CardioLink Salute • Contenuti informativi per pazienti
Articolo per pazienti Pubblicato: 12/04/2019 Lettura: ~2 min

Quando intervenire nei pazienti con infarto transitorio con sopraslivellamento del tratto ST

Fonte
Lemkes JS et al. Eur Heart J. 2019;40(3):283-291. doi:10.1093/eurheartj/ehy651.

Autore articolo originale:👨‍⚕️ Giulia Rivasi Aggiornato il 03/02/2026

Informazioni rapide
Contenuti derivati da testi redatti da Medici specialisti in ambito cardiovascolare, adattati usando un linguaggio semplice per aiutarti a capire meglio la tua salute
Categoria: 919 Sezione: 7

Introduzione

Alcuni pazienti con problemi cardiaci acuti mostrano un segno chiamato "sopraslivellamento del tratto ST" che poi scompare prima di ricevere un trattamento per ripristinare il flusso di sangue al cuore. Questo tipo di situazione, chiamata "transient STEMI", richiede ancora chiarimenti su quando sia meglio intervenire.

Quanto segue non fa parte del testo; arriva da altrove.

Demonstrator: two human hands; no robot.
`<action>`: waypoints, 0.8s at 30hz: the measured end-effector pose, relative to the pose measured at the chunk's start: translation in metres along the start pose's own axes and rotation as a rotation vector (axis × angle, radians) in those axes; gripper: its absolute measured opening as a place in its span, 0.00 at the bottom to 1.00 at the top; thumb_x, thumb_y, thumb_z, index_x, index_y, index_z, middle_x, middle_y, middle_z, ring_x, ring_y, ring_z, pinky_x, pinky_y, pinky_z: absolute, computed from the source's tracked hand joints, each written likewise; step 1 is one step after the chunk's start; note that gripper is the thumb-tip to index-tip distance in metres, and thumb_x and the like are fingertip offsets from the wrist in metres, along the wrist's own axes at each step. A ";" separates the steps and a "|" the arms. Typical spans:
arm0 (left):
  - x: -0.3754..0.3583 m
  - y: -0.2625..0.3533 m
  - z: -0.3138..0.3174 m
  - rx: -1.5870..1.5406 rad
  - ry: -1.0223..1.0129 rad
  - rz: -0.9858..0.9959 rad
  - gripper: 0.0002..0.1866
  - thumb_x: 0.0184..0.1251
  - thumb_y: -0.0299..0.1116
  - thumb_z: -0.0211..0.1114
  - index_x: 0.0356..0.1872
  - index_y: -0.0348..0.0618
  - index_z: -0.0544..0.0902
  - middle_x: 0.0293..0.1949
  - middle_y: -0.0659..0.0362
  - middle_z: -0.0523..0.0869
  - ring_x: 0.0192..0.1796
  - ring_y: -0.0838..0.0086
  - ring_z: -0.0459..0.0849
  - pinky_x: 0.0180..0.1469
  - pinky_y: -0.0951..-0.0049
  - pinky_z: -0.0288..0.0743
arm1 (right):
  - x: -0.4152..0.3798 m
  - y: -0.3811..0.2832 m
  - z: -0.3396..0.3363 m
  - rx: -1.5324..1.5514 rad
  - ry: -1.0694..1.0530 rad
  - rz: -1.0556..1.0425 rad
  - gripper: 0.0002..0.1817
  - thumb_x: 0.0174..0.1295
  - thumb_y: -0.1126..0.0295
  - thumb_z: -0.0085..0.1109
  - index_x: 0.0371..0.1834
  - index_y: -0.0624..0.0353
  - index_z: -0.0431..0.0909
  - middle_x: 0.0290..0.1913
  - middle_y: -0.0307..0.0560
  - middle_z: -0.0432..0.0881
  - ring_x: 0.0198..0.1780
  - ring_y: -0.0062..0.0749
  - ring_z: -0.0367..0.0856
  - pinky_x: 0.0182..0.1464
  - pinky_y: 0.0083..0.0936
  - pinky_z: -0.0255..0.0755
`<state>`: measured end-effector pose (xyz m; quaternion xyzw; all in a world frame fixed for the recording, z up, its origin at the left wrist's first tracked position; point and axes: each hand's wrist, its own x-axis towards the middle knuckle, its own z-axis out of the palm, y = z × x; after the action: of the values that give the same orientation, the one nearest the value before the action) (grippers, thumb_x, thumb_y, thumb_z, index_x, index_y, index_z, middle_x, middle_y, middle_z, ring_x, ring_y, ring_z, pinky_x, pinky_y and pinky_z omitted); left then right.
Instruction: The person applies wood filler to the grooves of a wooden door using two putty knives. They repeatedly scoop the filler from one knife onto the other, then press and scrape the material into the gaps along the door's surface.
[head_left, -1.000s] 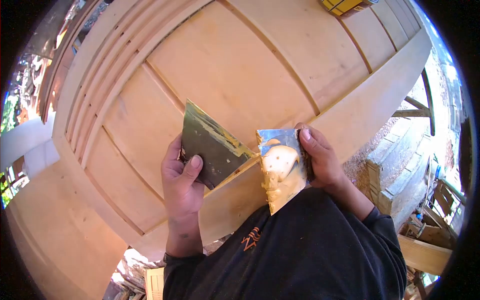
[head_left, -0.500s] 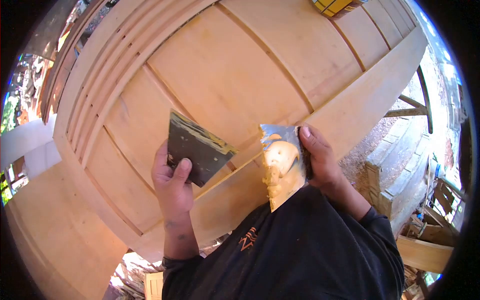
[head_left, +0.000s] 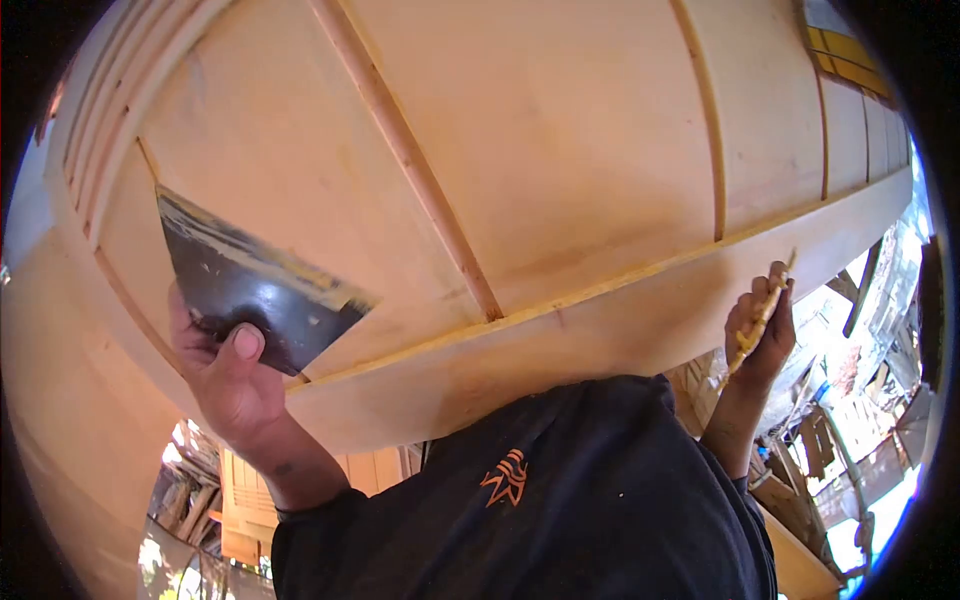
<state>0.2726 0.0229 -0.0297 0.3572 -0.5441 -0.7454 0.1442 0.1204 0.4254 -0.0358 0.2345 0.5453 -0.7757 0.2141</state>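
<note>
My left hand (head_left: 235, 375) is closed on a dark, flat trapezoid spreader (head_left: 255, 290), its thumb on the face and its upper edge smeared with pale filler. The spreader is over the left part of a large wooden panel (head_left: 570, 130) with raised strips. At the right, my right hand (head_left: 765, 325) grips a second spreader (head_left: 757, 330), seen nearly edge-on, with yellowish filler along its edge. That hand is near the panel's front rail. The two hands are far apart.
A yellow container (head_left: 848, 60) stands on the panel at the upper right. Another smooth wooden board (head_left: 80, 400) lies at the left. Below the panel are stacked wood pieces (head_left: 190, 500) and a slatted wooden piece (head_left: 245, 510). Wood scraps and debris lie at the lower right.
The hands have moved apart, left hand leftward and right hand rightward. The right spreader has turned from face-on to edge-on. The view has shifted closer to the panel.
</note>
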 end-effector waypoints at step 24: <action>0.021 0.017 0.049 0.833 -0.764 -0.133 0.17 0.51 0.24 0.63 0.45 0.37 0.81 0.38 0.44 0.83 0.39 0.56 0.84 0.42 0.67 0.79 | 0.076 -0.040 -0.034 0.157 -0.513 0.102 0.08 0.71 0.68 0.38 0.35 0.60 0.61 0.19 0.43 0.68 0.17 0.28 0.67 0.27 0.25 0.68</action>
<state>0.2208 0.0386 -0.0149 0.1225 -0.7820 -0.5517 -0.2629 0.0408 0.4644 -0.0615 0.0734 0.3991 -0.8379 0.3651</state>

Qui spieghiamo cosa è stato scoperto confrontando due modi diversi di agire.

Che cosa significa "transient STEMI"

Il termine "STEMI" indica un tipo di infarto del cuore caratterizzato da un cambiamento specifico nell'elettrocardiogramma, chiamato sopraslivellamento del tratto ST. In alcuni casi, questo cambiamento e i sintomi associati scompaiono da soli prima che venga fatto un intervento per riaprire le arterie bloccate. Questi casi sono chiamati "transient STEMI".

Le due strategie di trattamento confrontate

Per capire qual è il modo migliore di trattare questi pazienti, uno studio ha confrontato due approcci:

  • Trattamento immediato: intervento rapido per riaprire le arterie, simile a quello usato per un infarto STEMI classico, effettuato entro circa 20 minuti.
  • Trattamento ritardato: intervento effettuato dopo alcune ore, come si fa solitamente nei casi senza sopraslivellamento del tratto ST (NSTEMI), in media dopo circa 23 ore.

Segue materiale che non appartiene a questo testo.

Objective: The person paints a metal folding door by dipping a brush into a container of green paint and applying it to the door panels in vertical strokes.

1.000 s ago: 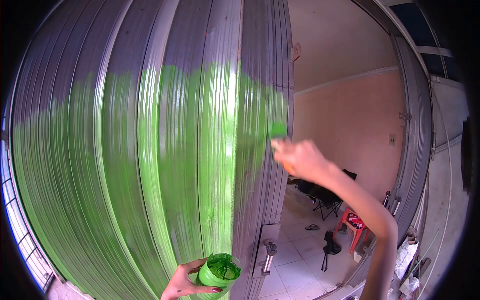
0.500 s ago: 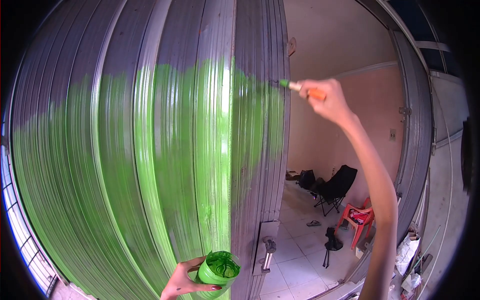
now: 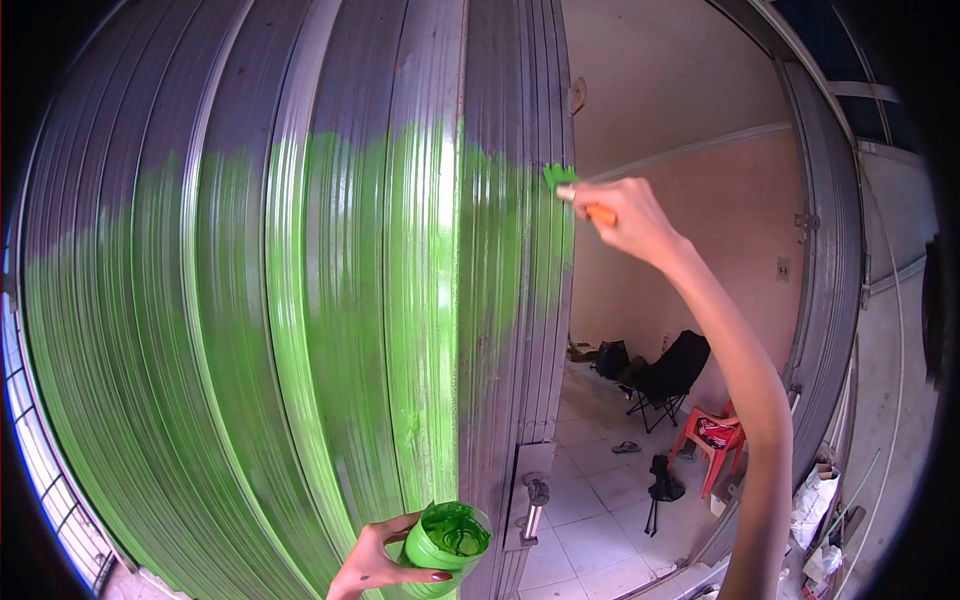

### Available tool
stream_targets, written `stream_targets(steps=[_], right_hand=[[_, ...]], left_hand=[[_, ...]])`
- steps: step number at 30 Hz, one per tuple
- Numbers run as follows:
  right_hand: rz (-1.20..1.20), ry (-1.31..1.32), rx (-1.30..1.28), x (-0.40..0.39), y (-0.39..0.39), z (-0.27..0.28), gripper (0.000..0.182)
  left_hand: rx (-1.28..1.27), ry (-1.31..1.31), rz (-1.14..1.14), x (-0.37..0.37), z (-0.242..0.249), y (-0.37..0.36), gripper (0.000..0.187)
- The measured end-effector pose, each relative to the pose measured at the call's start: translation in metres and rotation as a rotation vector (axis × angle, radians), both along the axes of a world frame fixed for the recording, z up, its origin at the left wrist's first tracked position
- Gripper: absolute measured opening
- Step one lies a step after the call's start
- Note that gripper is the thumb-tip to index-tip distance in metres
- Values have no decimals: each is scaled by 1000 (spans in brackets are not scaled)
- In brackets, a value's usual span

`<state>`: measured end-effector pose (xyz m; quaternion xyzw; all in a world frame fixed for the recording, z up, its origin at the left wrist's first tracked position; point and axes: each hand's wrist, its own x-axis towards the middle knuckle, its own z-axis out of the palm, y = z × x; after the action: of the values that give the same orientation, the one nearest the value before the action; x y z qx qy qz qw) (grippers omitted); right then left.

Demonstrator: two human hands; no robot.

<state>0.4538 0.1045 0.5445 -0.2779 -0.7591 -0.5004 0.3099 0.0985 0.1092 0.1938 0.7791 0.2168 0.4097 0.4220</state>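
My right hand (image 3: pixel 628 215) grips a paintbrush (image 3: pixel 598 212) with an orange handle and a pale ferrule. Its green bristles press on the narrow ribbed strip at the right edge of a metal folding door (image 3: pixel 490 120). Green paint covers the door's middle and lower panels unevenly, while the top is bare grey. Low in front of the door, my left hand (image 3: pixel 378 562) is wrapped round a cup of green paint (image 3: pixel 445 545), its open top tilted towards me.
A metal handle (image 3: pixel 535 500) juts from the door's lower right. Through the doorway stand a black folding chair (image 3: pixel 675 368) and a red plastic chair (image 3: pixel 712 440). A sandal (image 3: pixel 626 448) and a black object (image 3: pixel 664 482) lie on the tiled floor (image 3: pixel 575 530).
My right hand has moved slightly left and down, and the bristles now spread on the door's edge. Fresh green shows there. The paint cup has shifted slightly right in view.
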Motion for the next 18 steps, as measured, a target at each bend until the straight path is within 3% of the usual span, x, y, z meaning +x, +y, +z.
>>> stream_targets(steps=[4,7,11,14,18], right_hand=[[-153,13,-144,-16,-23,-2,15],[22,-24,83,-16,-1,8,15],[-157,1,-133,-18,-10,14,14],[63,51,64,-22,-1,19,17],[-116,-16,1,-20,8,16,18]], left_hand=[[-37,-2,5,-6,2,-4,82],[-5,15,32,-6,2,-1,81],[16,-29,23,-9,-6,2,79],[-6,-30,28,-11,-6,-1,79],[-6,-28,20,-10,-4,-1,79]])
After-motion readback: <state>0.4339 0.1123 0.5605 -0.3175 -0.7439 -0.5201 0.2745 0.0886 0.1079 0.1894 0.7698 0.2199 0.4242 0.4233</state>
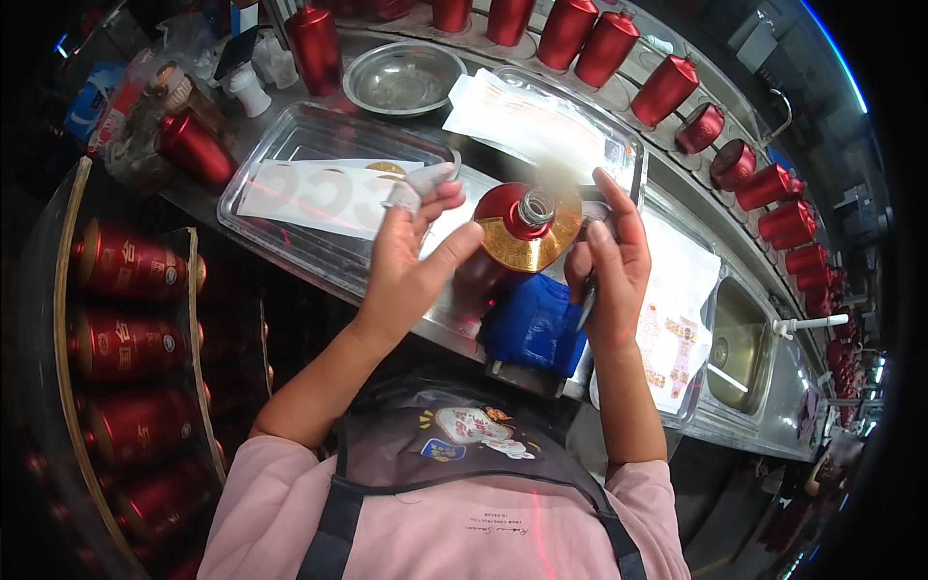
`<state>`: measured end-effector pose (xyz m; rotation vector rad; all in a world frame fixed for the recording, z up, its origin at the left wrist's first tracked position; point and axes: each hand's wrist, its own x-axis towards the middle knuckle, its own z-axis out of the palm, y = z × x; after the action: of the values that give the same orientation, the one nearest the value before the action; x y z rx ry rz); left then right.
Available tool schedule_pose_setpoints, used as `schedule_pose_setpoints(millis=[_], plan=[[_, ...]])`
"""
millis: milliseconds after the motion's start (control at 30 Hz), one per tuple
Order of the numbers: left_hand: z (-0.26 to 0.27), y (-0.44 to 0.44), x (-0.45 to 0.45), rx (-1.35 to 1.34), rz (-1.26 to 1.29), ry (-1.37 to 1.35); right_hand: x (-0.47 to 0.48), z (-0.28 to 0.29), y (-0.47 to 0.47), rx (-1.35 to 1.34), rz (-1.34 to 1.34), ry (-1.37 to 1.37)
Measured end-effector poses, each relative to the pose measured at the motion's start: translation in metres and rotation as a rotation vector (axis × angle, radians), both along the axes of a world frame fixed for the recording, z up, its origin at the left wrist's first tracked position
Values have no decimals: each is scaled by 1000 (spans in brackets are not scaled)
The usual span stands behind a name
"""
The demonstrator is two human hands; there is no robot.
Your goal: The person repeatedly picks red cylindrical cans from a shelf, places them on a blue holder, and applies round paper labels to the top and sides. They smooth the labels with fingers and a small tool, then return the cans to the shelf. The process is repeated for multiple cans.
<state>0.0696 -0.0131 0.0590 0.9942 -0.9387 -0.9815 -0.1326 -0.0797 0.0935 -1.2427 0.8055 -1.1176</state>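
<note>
A red bottle (495, 206) with an uncapped threaded glass neck stands before me, a gold patterned ring decal around its shoulder. At its left is my left hand (417, 254), fingers apart, its thumb near the decal's edge; some fingertips are wrapped in white covers. My right hand (612, 268), at the bottle's right, has a slim dark tool (589, 301) held in its curled fingers, while the index finger points up. A blue cloth or plastic-wrapped block (536, 322) lies between the bottle and me. Left of the bottle, a decal sheet (312, 196) rests in a clear tray (250, 174).
A metal bowl (404, 78) and a tray of white sheets (529, 116) stand beyond the bottle. Red bottles (665, 90) line the curved conveyor. At right are another decal sheet (663, 341) and a sink (732, 344). Decorated bottles (130, 344) fill racks at lower left.
</note>
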Motion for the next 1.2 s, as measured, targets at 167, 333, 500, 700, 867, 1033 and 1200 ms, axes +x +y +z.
schedule_pose_setpoints(millis=[167,333,500,700,867,1033,1200], plan=[[-2,-9,-12,-31,-151,92,10,-15,2,-202,5,24],[2,-10,-6,53,-242,175,10,-15,-1,-156,25,35],[1,-10,-6,14,-240,161,9,-12,2,-81,57,-8],[0,-11,-6,26,-241,119,10,-14,0,-101,69,-5],[1,-11,-7,23,-235,134,8,-17,0,-105,65,14],[3,-10,-11,8,-214,195,7,-18,-2,-113,35,28],[4,-10,-12,4,-209,182,8,-20,-5,-87,73,-32]])
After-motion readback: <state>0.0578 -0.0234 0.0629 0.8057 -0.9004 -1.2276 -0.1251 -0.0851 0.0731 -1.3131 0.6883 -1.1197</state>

Risultati principali dello studio

  • Le dimensioni dell'infarto, cioè la parte del cuore danneggiata, sono risultate piccole in entrambi i gruppi e non c'è stata una differenza significativa tra chi ha ricevuto il trattamento immediato e chi quello ritardato.
  • Non sono state osservate differenze importanti negli eventi gravi come morte, nuovo infarto o necessità di ulteriori interventi entro 30 giorni.
  • Quattro pazienti nel gruppo con trattamento ritardato hanno avuto bisogno di un intervento urgente durante l'attesa a causa della ricomparsa di sintomi o segni di infarto.

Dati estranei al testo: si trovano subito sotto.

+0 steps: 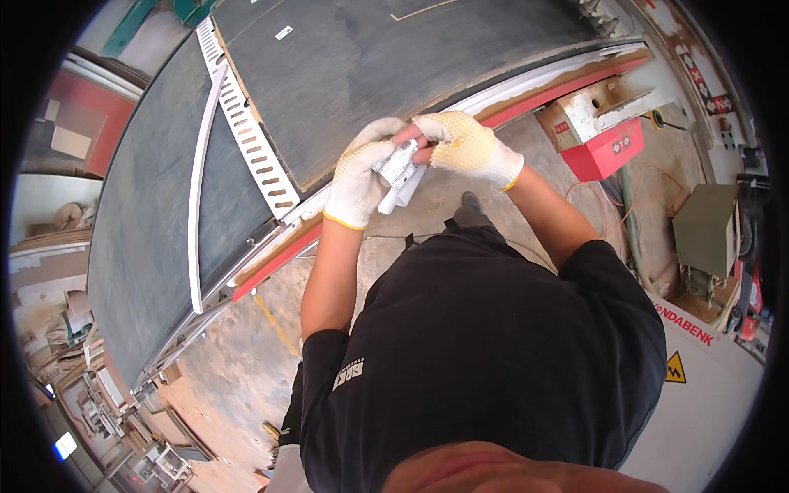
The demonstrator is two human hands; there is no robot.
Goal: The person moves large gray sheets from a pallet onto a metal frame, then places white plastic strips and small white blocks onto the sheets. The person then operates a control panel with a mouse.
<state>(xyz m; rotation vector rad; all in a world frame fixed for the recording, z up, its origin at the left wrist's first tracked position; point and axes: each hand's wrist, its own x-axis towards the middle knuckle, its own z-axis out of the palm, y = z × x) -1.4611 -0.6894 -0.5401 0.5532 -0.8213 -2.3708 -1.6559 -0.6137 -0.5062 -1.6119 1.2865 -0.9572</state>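
Note:
Both my hands wear white knit work gloves with yellow dots. My left hand grips a small sheet of printed labels, whose white backing hangs down below. At the sheet's upper right edge, the bare fingertips of my right hand touch or pinch it; the exact grip is partly hidden. Beyond the hands lies a large dark panel on a machine table, with a small white label stuck on it.
A slotted white metal strip crosses the dark table surface, with a narrow pale strip beside it. A red-and-white machine block juts out at the right. Hoses lie on the concrete floor, and a white cabinet stands at the lower right.

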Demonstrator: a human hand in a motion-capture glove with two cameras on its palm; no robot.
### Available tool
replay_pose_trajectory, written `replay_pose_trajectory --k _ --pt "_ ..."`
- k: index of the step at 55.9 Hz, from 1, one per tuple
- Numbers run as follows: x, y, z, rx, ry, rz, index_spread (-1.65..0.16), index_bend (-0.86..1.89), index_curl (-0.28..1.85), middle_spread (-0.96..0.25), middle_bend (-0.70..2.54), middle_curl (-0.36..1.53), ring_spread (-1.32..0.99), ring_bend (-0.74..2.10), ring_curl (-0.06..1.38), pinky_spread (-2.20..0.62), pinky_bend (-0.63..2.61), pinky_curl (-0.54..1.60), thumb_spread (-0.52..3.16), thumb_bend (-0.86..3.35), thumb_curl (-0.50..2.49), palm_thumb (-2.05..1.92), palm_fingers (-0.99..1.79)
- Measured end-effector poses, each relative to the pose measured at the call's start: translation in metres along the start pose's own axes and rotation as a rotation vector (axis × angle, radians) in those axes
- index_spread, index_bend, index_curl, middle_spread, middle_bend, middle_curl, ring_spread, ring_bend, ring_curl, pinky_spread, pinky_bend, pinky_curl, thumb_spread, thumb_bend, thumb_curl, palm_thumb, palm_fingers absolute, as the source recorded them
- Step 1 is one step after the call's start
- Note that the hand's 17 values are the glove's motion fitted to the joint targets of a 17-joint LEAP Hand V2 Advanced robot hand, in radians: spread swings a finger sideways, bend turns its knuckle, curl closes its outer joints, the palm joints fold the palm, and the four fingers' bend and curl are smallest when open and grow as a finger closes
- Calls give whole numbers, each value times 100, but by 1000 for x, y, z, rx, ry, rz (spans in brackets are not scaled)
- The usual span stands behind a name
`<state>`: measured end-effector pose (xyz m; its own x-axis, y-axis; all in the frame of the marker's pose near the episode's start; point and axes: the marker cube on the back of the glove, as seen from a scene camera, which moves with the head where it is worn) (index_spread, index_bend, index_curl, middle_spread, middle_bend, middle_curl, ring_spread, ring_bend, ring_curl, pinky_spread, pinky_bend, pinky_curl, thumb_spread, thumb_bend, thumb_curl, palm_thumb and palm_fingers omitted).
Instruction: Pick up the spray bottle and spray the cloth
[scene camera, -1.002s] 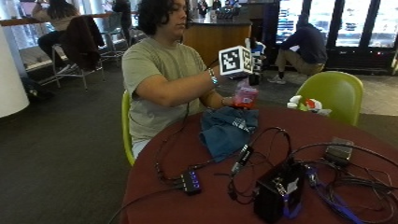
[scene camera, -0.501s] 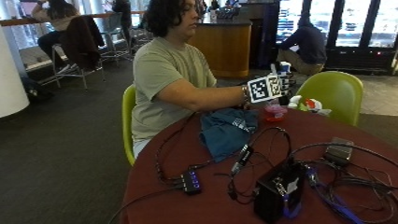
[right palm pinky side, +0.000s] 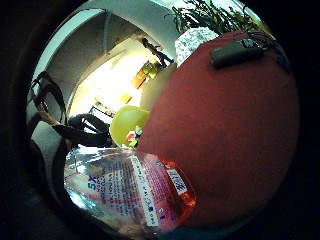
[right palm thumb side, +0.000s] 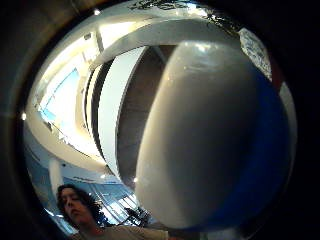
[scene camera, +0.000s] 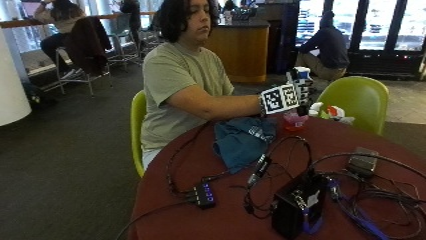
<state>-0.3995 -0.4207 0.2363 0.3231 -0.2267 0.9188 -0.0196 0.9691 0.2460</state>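
Outside view: a round dark-red table (scene camera: 226, 220) in a café-like room, lime-green chairs (scene camera: 356, 97) around it and grey floor beyond. The gloved right hand (scene camera: 301, 92) is curled round the spray bottle (scene camera: 294, 119), whose pink base touches the tabletop at about one o'clock from the blue cloth (scene camera: 241, 141) lying beside it near the person's edge.

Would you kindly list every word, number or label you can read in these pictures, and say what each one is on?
"5X": in blue on the label of the spray bottle, seen in the little finger side palm view.
The rest of that label's print is too small and blurred to read.
Small white print on the blue cloth: too small to read.
No other readable text shows on the table.
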Motion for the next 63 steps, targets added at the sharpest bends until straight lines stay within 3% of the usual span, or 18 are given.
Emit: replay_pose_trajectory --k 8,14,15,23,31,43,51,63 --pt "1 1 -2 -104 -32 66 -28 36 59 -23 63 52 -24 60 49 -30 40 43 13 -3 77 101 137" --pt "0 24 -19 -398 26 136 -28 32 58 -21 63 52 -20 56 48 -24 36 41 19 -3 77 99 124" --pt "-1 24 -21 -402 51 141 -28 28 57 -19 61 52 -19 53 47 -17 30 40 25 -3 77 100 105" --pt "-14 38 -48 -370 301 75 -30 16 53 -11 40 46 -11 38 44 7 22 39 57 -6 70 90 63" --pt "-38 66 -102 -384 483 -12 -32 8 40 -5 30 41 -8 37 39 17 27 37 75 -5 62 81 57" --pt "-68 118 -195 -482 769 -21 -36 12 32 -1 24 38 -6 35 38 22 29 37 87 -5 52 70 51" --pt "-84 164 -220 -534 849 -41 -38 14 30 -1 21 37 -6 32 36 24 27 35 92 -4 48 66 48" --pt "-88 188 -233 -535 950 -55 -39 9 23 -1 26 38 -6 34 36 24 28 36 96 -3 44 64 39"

Cosa significa per i pazienti

In generale, nei pazienti con "transient STEMI" il danno al cuore tende a essere contenuto. Entrambi i modi di intervenire sembrano sicuri e efficaci nel breve periodo. Tuttavia, chi aspetta più a lungo per il trattamento può avere un piccolo rischio di dover intervenire d'urgenza se i sintomi peggiorano.

In conclusione

Nei pazienti con infarto transitorio caratterizzato da sopraslivellamento del tratto ST che scompare, le dimensioni del danno al cuore sono generalmente piccole. Non ci sono differenze importanti tra un trattamento immediato o uno ritardato in termini di danni al cuore o eventi gravi a breve termine. Tuttavia, un trattamento ritardato può richiedere un intervento urgente in alcuni casi se i sintomi tornano.